It was all so silly, but I was beaten.  It was as if everything that was causing me anxiety in my life bubbled, then blasted, upwards. 

A very nice lady came up to me and asked me if I had just had some bad news.  She was so kind.  I explained tearfully that no, I was just fine, but that we'd just come back from holiday and our house was broken and I was just so tired and I couldn't find my husband and he had the cart and ...  She asked me if she were to find a good looking man, should she send him my way.  LOL!  That made me laugh, and I felt much better.

I finally found my husband still waiting for his cheese.   ::)

The next thing I knew, this nice lady found me again and gave me a small bouquet of flowers!  I nearly cried again. 

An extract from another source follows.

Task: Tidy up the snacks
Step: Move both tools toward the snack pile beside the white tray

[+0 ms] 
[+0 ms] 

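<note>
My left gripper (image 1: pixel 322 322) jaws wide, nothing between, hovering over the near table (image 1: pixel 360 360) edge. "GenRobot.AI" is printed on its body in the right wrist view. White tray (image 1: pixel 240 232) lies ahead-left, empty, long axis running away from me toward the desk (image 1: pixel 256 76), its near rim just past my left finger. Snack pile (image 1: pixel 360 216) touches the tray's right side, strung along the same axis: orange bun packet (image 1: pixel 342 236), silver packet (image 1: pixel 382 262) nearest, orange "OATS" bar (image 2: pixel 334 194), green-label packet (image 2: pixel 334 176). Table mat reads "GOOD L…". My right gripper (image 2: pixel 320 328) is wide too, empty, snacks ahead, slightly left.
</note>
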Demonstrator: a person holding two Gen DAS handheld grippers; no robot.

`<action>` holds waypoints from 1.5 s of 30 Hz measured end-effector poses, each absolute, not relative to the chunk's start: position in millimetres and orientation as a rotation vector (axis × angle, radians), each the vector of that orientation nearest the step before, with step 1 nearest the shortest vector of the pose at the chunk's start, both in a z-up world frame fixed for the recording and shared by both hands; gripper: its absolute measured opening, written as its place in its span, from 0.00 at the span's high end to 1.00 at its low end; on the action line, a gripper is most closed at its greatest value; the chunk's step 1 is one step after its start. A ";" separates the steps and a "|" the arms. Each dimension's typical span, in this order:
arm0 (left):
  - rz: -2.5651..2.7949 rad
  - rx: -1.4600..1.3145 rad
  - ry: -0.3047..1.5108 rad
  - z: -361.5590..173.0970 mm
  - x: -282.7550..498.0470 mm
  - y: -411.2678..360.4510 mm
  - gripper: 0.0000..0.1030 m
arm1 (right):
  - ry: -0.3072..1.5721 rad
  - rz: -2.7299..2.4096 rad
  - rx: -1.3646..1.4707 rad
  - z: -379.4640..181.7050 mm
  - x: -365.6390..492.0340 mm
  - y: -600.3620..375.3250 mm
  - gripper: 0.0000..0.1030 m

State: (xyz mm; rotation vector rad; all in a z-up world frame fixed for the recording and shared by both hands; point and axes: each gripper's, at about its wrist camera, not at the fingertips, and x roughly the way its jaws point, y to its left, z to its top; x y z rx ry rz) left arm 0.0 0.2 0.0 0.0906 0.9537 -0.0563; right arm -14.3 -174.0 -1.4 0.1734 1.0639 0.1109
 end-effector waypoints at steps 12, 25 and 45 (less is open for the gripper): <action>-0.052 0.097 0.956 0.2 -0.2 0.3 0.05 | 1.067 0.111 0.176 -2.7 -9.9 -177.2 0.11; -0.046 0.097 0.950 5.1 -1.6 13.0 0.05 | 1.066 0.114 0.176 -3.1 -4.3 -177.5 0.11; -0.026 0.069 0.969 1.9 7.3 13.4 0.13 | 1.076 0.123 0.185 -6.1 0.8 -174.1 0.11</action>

Quick flashback....when I first went to the tx center for my pre-tx evaluation, I got into a conversation with one of the many people I had to talk to that day about tea.  The next person I had to talk to was the surgeon, and during our conversation, the first person quietly interrupted and gave me one of her precious bags of tea.  I was very touched.

Anyway, those are the only two times I can remember being  the recipient of a "random act of kindness".  In these divisive times, I think it is even more important to just be kind to everyone, especially to those you do not know.  A smile, an apology (no one ever seems to say, "I was wrong, and I am sorry."), a kind word, a "random act of kindness", or a "thank you" can make all the difference in a day in the life of anyone you may encounter.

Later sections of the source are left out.